Fortunately, the sound is kept off or low. And I have noise-canceling headphones.

I could never be a politician. I discovered long ago that if I talk too much, eventually I put my foot in my mouth. Besides, it takes me forever to form an opinion because I usually see both sides of everything. I have strong views on a few issues, but scratch my head over many more.

Were I to run, my wife would be my celebrity endorsement. She’s a well-known singer, has high-level politicians in her phone directory, and has performed at major political events… in Colombia. For that matter, I myself am better connected in Colombia than I am here. The former vice-president, Francisco Santos, was a classmate of mine at the University of Kansas. The current president, his cousin Juan Manuel Santos, was also at KU but I never met him. Another classmate and one-time roommate of mine ran for mayor of Bogotá and president of Colombia, but he’s an ass and it would be counterproductive to have his backing.
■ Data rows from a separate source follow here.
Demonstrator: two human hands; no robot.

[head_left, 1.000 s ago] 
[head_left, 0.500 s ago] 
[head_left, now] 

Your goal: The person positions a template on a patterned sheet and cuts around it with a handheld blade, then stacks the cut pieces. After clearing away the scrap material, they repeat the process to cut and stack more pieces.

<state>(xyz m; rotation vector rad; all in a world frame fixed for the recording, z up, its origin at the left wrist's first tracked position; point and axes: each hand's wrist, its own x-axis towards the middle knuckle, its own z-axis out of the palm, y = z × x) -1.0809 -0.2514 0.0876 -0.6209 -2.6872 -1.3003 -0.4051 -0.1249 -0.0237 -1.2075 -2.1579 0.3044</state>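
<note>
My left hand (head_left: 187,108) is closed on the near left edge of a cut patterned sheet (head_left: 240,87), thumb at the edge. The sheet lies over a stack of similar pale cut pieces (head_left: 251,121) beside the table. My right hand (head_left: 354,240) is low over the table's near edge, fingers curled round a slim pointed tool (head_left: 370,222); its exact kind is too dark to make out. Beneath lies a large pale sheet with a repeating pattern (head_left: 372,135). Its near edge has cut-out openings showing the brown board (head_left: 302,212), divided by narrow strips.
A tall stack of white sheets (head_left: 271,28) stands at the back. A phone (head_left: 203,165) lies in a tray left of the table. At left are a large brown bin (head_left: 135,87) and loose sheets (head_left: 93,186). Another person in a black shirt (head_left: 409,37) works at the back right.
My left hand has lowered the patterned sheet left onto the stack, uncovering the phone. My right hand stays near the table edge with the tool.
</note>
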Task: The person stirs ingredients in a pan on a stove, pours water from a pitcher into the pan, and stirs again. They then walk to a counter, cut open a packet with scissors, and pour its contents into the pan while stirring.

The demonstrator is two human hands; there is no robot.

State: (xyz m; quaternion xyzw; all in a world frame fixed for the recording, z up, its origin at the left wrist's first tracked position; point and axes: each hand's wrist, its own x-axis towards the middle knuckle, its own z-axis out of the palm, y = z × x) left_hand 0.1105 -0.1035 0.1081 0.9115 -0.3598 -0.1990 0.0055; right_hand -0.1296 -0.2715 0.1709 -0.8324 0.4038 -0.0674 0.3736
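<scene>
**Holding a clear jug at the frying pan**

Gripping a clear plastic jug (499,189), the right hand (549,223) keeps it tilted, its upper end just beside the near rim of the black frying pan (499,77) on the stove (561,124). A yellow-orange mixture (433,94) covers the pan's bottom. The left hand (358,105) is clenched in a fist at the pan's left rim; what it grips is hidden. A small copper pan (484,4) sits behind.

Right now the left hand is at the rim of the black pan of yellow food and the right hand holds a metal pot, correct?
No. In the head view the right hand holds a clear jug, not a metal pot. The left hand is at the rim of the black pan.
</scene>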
This is one of the rare times you’ll see me blog about politics. Proclaiming my political or social or religious convictions attracts trolls, highlights differences with my friends, and usually does little to change anyone’s mind.


17 thoughts on “The Roadkill Political Platform

  1. A guy much wisern’n myself once said that if voting could make a difference it would be outlawed. Myself, I figure that politics, like “the news”, is just a not always carefully orchestrated distraction. Though we might not always get the bread, the circus is very reliable.

  2. this reminded of a person joking around during the rash of bacteria related deaths we had during the summer. “You know why there’s no brain eating amoebas in D.C.? They all starved to death!!”

  3. Oh no, it’s worse that we thought: clicking on this post in the Reader now brings up the middle atrocity, but only the very top of it, and no scroll-down bar. Something is very wrong.
    Of the two politicians I every stumped for, Gene McCarthy quit before the convention, I think, and a local woman in PA got one vote in my precinct, I know, because it was mine.

    I’d say that the cherished feeling of making a difference personally, which inspired the institution of elections, exists nowadays mainly in truly small, town-hall communities. Or perhaps trial juries.
    We just finished local elections here in my town. .My analysis is that since my family and the rest of the Yemenite bloc voted for ‘one of ours’, that cost the incumbent his predicted narrow margin, and he was ousted by a third candidate.
    gotta go, but yes, CNN is the classic ‘babbling fireplace’. they ought to just change the name, and sell it in Home Decor

    • What does Yemenite mean in your context? It turned up in a Pogo cartoon once some 50-60 years ago (a babbling rat says “Did you ever promise a young Yemenite named Bubbles anything?”) and doesn’t seem to have anything to do with Yemen.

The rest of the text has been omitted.